COLLECTED MATERIAL:
————————
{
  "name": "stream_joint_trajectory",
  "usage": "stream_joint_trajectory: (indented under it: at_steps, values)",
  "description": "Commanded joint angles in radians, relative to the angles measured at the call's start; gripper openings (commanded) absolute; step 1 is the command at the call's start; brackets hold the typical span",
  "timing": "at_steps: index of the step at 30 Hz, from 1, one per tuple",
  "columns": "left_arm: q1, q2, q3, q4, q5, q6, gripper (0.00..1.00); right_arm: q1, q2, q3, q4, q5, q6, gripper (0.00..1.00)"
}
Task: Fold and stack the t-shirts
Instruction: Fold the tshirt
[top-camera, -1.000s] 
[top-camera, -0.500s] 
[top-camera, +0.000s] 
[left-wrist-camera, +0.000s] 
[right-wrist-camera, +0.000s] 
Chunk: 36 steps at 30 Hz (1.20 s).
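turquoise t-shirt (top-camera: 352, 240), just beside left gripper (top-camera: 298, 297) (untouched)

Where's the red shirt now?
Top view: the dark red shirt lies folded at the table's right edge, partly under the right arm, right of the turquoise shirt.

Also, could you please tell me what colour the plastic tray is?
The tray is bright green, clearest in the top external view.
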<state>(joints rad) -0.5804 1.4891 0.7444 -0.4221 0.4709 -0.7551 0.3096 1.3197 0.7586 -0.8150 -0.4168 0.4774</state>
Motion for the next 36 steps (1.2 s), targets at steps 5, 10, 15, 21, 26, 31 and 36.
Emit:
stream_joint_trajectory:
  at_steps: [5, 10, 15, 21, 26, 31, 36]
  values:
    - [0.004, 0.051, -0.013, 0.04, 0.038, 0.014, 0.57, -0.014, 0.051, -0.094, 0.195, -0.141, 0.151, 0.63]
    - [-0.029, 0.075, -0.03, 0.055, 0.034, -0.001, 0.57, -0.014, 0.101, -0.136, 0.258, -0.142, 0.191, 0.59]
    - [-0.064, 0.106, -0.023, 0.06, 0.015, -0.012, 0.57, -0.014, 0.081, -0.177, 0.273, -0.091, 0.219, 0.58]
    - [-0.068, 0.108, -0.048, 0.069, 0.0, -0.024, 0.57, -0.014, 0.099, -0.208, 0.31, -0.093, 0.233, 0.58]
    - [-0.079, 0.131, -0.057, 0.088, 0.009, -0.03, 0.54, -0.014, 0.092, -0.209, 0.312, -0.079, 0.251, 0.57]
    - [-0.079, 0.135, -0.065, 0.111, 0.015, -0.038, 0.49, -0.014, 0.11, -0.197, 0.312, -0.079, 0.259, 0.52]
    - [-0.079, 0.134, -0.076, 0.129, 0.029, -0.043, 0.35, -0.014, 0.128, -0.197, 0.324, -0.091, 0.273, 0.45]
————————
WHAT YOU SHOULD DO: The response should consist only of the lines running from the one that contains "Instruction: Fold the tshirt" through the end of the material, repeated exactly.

PROBLEM SOLUTION:
Instruction: Fold the tshirt
[top-camera, -1.000s] 
[top-camera, -0.500s] 
[top-camera, +0.000s] 
[left-wrist-camera, +0.000s] 
[right-wrist-camera, +0.000s] 
Chunk: 36 steps at 30 Hz (1.20 s).
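turquoise t-shirt (top-camera: 352, 240), just beside left gripper (top-camera: 298, 297) (untouched)

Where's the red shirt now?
Top view: the dark red shirt lies folded at the table's right edge, partly under the right arm, right of the turquoise shirt.

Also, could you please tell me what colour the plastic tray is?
The tray is bright green, clearest in the top external view.
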<state>(joints rad) -0.5804 1.4891 0.7444 -0.4221 0.4709 -0.7551 0.3096 1.3197 0.7586 -0.8150 -0.4168 0.4774</state>
Motion for the next 36 steps (1.2 s), targets at steps 5, 10, 15, 21, 26, 31 and 36.
Emit:
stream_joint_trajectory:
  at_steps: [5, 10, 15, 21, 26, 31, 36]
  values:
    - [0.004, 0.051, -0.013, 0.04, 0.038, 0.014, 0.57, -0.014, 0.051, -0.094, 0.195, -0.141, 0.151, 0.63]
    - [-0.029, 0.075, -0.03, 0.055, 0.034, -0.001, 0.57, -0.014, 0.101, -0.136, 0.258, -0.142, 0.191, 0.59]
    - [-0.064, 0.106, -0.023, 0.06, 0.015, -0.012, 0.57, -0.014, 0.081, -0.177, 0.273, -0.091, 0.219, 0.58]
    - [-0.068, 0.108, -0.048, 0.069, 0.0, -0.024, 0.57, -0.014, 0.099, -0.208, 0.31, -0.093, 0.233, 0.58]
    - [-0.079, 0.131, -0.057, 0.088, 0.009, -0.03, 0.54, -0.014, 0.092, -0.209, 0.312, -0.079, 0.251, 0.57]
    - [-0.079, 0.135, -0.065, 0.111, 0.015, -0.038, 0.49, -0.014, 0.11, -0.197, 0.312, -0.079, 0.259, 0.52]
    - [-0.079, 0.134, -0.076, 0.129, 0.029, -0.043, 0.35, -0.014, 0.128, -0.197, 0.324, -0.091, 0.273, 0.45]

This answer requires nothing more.